Attack of the Robots (on Middle-Aged Workers)

There may be good reasons to automate, but an MIT study says organizations are throwing out older workers first to fit the machines.

The factory floor could accommodate 20 welders, but the manufacturer never had more than eight of them. The company certainly had more than enough work, but those highly skilled middle-aged workers were just too hard to find. So, instead of operating at less than half capacity forever, the firm spent money on installing robots that could weld—and then fired the eight experienced human welders.

Robots are considered the vanguard of innovation, but it turns out that numerous organizations are calling on real-life R2-D2s to fill in the gaps of the aging industrial workforce. A new multinational study from the Massachusetts Institute of Technology says 35% of the time, the advancing age of the workforce was essentially the top reason for bringing in robots. Within the United States, the research showed the same pattern. Korn Ferry senior client partner Mary Elizabeth Sadd has seen several of her manufacturing clients go through a similar calculus. “One has a workforce with an average age of 60, and the kids who grow up there leave,” she says. “They have to do more automated work because they don’t have the workforce available.”

Few in the corporate world would question adding robots, but doing so could inadvertently expose a firm to accusations of age discrimination. Employment law, for the most part, does not address robots and artificial intelligence. Yet experts say that any time a company starts replacing workers of a certain group it can open itself up to accusations of discrimination. At a minimum, companies could be unnecessarily getting rid of loyal, highly skilled employees. “If you have employees who’ve proven their competence and loyalty, it would be foolish to fire them,” says Juan Pablo González, a Korn Ferry senior client partner and sector leader of the firm’s Professional Services practice.

The MIT study’s coauthors looked at demographic, technological, and industry-level data across 60 countries from the early 1990s through the mid-2010s and concluded that the older the workforce, the more likely companies invested in robots. Indeed, aging accounted for not only 35% of the variation in robot use among countries but also 20% of the variation in imports of robots.

The issue is particularly acute as leaders push to digitally transform their companies. Bringing in robots is a big topic in workforce transformation: one study in 2017 dramatically predicted that 800 million people could have their jobs taken away by robots or other forms of automation over the next two decades. However, there are effective ways to both automate and keep middle-aged workers engaged. Reskilling and mentoring are critical, experts say. “It can be done. There’s no reason to be totally pessimistic on digitization,” says Andy De Marco, Korn Ferry’s vice president human resources for the Americas. For instance, those experienced workers, who often know the products they manufacture inside and out, could transition to a sales or maintenance force to provide expertise to clients.

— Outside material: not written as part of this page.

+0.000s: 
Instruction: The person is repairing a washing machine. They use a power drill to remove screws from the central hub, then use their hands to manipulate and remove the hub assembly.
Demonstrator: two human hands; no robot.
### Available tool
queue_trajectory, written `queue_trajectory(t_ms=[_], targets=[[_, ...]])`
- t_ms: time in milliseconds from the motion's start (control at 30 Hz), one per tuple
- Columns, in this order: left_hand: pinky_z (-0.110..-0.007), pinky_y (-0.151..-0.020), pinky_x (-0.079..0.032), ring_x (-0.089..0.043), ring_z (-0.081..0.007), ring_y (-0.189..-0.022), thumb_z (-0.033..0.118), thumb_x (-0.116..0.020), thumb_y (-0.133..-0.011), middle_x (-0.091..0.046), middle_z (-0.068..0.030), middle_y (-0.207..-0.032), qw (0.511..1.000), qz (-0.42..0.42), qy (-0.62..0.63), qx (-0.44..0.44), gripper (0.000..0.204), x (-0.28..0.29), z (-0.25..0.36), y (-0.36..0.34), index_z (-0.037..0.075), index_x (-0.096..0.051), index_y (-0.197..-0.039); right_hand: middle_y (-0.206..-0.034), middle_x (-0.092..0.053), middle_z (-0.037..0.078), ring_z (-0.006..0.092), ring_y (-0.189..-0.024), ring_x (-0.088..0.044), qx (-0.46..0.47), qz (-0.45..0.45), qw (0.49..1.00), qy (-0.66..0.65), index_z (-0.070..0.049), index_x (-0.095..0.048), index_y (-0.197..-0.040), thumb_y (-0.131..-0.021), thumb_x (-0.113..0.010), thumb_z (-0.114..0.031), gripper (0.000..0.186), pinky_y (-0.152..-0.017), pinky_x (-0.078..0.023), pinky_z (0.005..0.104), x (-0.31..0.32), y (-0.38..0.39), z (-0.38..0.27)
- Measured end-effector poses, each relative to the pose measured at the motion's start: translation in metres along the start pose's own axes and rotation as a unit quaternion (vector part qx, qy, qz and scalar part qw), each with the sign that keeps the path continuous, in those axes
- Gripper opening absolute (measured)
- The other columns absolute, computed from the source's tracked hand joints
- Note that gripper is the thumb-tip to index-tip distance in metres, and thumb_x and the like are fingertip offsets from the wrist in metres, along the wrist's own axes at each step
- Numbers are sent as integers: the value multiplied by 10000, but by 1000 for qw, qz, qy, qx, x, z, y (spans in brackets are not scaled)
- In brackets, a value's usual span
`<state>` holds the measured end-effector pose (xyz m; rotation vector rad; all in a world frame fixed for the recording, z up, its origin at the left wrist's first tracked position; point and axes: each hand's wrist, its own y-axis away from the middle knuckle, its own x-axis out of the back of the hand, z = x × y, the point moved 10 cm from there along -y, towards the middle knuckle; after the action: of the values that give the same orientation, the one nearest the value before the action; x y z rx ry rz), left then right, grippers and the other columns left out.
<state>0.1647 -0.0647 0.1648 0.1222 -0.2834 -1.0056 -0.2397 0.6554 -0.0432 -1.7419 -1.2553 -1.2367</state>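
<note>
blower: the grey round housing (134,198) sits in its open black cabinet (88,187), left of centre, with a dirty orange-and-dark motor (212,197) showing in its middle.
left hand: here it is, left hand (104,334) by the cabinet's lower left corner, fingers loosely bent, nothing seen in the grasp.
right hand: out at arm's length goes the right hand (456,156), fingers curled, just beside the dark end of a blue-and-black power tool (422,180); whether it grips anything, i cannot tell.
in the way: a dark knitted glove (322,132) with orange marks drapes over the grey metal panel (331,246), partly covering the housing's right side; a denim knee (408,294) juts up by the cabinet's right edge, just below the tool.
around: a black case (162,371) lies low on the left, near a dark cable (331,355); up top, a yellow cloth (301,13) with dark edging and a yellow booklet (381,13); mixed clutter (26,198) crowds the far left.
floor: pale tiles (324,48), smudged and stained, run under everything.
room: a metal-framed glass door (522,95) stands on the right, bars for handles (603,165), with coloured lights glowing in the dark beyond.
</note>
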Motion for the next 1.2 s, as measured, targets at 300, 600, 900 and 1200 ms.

Leaders might want to reframe their goals on digital transformation as well. Paul Lambert, a Korn Ferry senior client partner, is currently working with two firms in Europe as they design factories for the future. Robots will eliminate the need for humans to do some of the toughest jobs, but the leaders also don’t want to get rid of the employees themselves. “You might be looking only at the jobs that are being replaced,” Lambert says. “Instead, look at the other opportunities that it can create for these highly skilled workers.”